### EXERCISE DIRECTIONS
Each entry below should be echoed exactly, with pictures omitted.

= = = =

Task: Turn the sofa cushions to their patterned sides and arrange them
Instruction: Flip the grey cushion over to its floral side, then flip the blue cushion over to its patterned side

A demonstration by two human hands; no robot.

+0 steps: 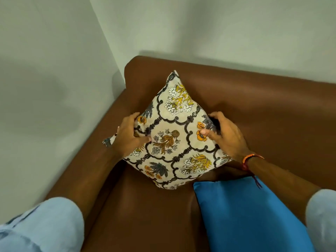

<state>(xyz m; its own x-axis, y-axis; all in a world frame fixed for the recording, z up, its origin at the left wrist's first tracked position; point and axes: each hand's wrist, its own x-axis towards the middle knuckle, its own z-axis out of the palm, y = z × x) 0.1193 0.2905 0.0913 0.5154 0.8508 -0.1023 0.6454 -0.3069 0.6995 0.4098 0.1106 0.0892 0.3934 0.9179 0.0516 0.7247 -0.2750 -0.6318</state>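
patterned cushion [172, 135]: matt printed cloth
blue cushion [251, 213]: smooth cloth (slight sheen)
sofa [263, 110]: glossy brown leather-like surface

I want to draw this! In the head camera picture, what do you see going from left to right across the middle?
Wall → left hand → patterned cushion → right hand → brown sofa back.

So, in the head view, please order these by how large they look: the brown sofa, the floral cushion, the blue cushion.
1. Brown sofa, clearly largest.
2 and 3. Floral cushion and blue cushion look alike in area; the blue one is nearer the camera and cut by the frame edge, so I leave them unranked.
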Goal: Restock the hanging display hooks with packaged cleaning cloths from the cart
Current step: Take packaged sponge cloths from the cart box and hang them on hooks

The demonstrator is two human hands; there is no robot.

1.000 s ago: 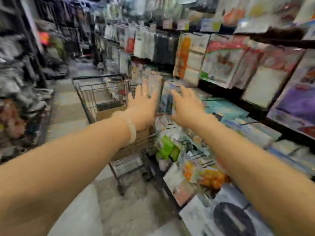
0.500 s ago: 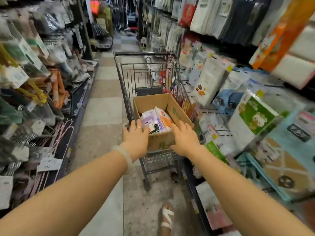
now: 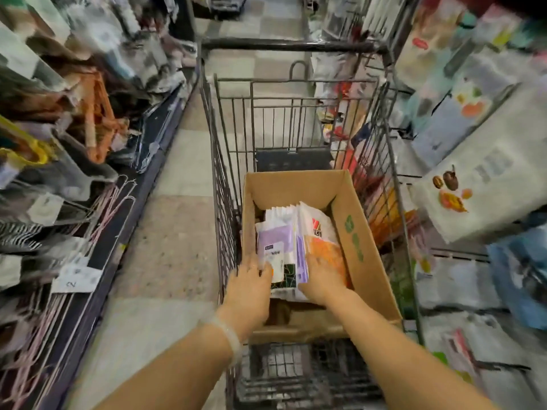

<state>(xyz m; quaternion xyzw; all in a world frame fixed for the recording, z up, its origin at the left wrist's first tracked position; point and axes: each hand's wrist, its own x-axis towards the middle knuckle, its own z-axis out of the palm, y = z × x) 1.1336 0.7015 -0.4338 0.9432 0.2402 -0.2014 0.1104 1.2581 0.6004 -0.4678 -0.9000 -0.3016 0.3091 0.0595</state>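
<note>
A wire shopping cart (image 3: 225, 173) stands in the aisle right in front of me. In it sits an open cardboard box (image 3: 355, 232) with several upright packs of cleaning cloths (image 3: 276, 241), purple and white, and an orange pack (image 3: 325, 250) on the right. Both my hands are down in the box. My left hand (image 3: 250, 282), with a pale bracelet on its wrist, touches the left side of the purple pack. My right hand (image 3: 322, 279) lies with its fingers stretched out on the orange pack. The fingertips are blurred.
Hanging displays of packaged goods (image 3: 473, 187) line the right side, close to the cart. On the left are racks of hangers (image 3: 94, 119) and a shelf edge with a price tag (image 3: 77, 279). A strip of tiled floor (image 3: 165, 232) runs between the cart and the left racks.
My view turned from the right-hand display down to the cart. Both hands went from the box's near rim into the box and onto the packs.
</note>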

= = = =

### ANSWER TO THE EXERCISE
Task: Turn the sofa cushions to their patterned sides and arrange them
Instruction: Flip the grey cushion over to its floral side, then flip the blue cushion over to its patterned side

A demonstration by two human hands; no robot.

+0 steps: 

<state>(xyz m; its own x-axis, y-axis; all in a world frame fixed for the recording, z up, its origin at the left wrist's first tracked position; point and axes: each hand's wrist, its own x-axis towards the middle knuckle, its own z-axis out of the palm, y = z × x) 0.1193 0.2905 0.0913 0.5154 0.8508 -0.1023 0.6454 -0.3069 0.6995 0.4098 0.1106 0.0892 0.3934 0.9179 0.0516 0.7247 -0.2750 -0.6318</state>
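patterned cushion [172, 135]: matt printed cloth
blue cushion [251, 213]: smooth cloth (slight sheen)
sofa [263, 110]: glossy brown leather-like surface

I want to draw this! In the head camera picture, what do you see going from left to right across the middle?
Wall → left hand → patterned cushion → right hand → brown sofa back.

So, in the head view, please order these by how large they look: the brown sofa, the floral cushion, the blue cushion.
1. Brown sofa, clearly largest.
2 and 3. Floral cushion and blue cushion look alike in area; the blue one is nearer the camera and cut by the frame edge, so I leave them unranked.
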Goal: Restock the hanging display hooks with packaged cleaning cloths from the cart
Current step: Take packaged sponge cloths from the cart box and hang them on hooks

The demonstrator is two human hands; there is no robot.

1.000 s ago: 
0.500 s ago: 
now: 

<state>(xyz m; quaternion xyzw; all in a world frame fixed for the recording, z up, its origin at the left wrist's first tracked position; point and axes: each hand's wrist, its own x-axis towards the middle knuckle, its own z-axis out of the palm, y = z × x) 1.1336 0.7015 -0.4338 0.9432 0.2402 -0.2014 0.1104 1.2581 0.6004 -0.4678 -0.9000 -0.3016 0.3091 0.0595</state>
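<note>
A wire shopping cart (image 3: 225, 173) stands in the aisle right in front of me. In it sits an open cardboard box (image 3: 355, 232) with several upright packs of cleaning cloths (image 3: 276, 241), purple and white, and an orange pack (image 3: 325, 250) on the right. Both my hands are down in the box. My left hand (image 3: 250, 282), with a pale bracelet on its wrist, touches the left side of the purple pack. My right hand (image 3: 322, 279) lies with its fingers stretched out on the orange pack. The fingertips are blurred.
Hanging displays of packaged goods (image 3: 473, 187) line the right side, close to the cart. On the left are racks of hangers (image 3: 94, 119) and a shelf edge with a price tag (image 3: 77, 279). A strip of tiled floor (image 3: 165, 232) runs between the cart and the left racks.
My view turned from the right-hand display down to the cart. Both hands went from the box's near rim into the box and onto the packs.
</note>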

No more work is needed on this exercise.